**Action item:** Only one stretch of the data below should be repeated: the lines from the line containing "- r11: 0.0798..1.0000" through the line containing "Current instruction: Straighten", inclusive, exactly as they are.

**Data segment:**
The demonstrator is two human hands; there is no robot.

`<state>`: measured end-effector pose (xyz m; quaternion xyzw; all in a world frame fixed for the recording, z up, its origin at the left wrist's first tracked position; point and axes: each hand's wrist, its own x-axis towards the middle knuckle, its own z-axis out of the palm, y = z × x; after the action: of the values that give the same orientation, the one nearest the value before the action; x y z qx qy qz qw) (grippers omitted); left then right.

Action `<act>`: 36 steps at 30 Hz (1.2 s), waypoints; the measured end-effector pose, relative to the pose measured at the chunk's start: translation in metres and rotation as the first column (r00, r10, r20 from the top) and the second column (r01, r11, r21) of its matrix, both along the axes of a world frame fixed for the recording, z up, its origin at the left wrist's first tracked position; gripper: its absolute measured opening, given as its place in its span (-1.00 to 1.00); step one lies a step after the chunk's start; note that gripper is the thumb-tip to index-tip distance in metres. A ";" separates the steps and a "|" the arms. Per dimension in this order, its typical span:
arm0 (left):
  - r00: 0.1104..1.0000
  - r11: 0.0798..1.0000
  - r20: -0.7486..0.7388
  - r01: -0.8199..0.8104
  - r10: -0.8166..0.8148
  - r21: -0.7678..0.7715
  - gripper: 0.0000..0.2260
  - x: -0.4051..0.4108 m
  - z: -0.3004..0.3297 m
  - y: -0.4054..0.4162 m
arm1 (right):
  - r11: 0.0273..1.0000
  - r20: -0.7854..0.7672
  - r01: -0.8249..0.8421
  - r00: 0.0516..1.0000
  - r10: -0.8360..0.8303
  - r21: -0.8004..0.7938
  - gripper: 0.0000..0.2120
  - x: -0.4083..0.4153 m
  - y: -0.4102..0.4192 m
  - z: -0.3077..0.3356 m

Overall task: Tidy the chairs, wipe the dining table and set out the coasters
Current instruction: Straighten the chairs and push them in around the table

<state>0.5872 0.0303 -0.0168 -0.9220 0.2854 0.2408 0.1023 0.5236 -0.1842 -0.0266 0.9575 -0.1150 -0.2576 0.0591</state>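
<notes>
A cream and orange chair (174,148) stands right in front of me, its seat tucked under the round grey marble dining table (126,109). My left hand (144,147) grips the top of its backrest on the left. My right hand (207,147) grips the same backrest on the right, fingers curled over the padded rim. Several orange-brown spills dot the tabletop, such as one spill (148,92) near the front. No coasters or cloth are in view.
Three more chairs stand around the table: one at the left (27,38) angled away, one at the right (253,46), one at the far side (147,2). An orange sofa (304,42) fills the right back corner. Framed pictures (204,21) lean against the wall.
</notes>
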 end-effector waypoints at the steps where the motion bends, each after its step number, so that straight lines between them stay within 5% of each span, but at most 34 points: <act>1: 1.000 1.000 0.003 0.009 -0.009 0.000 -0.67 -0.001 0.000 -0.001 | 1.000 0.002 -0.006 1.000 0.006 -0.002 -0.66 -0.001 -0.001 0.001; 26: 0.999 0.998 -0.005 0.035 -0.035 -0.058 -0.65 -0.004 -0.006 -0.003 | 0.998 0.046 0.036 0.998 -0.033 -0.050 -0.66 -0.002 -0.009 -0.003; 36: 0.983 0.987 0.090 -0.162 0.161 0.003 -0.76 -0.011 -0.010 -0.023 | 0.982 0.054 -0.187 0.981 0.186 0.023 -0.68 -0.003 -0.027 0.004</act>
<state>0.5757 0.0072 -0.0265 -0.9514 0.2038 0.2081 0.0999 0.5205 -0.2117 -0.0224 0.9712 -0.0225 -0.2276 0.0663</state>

**Finished task:**
  - r11: 0.0798..1.0000
  - r20: -0.7486..0.7388
  - r01: -0.8199..0.8104
  - r10: -0.8166..0.8148
  - r21: -0.7678..0.7715
  - gripper: 0.0000..0.2260
  - x: -0.4051..0.4108 m
  - z: -0.3004..0.3297 m
  - y: -0.4054..0.4162 m
arm1 (right):
  - r11: 0.0273..1.0000
  - r20: -0.7854..0.7672
  - r01: -0.8249..0.8421
  - r00: 0.0516..1.0000
  - r10: -0.8360..0.8303
  - r21: -0.8004..0.7938
  - gripper: 0.0000..0.2120
  - x: -0.4083..0.4153 m
  - y: -0.4102..0.4192 m
  - z: -0.3077..0.3356 m

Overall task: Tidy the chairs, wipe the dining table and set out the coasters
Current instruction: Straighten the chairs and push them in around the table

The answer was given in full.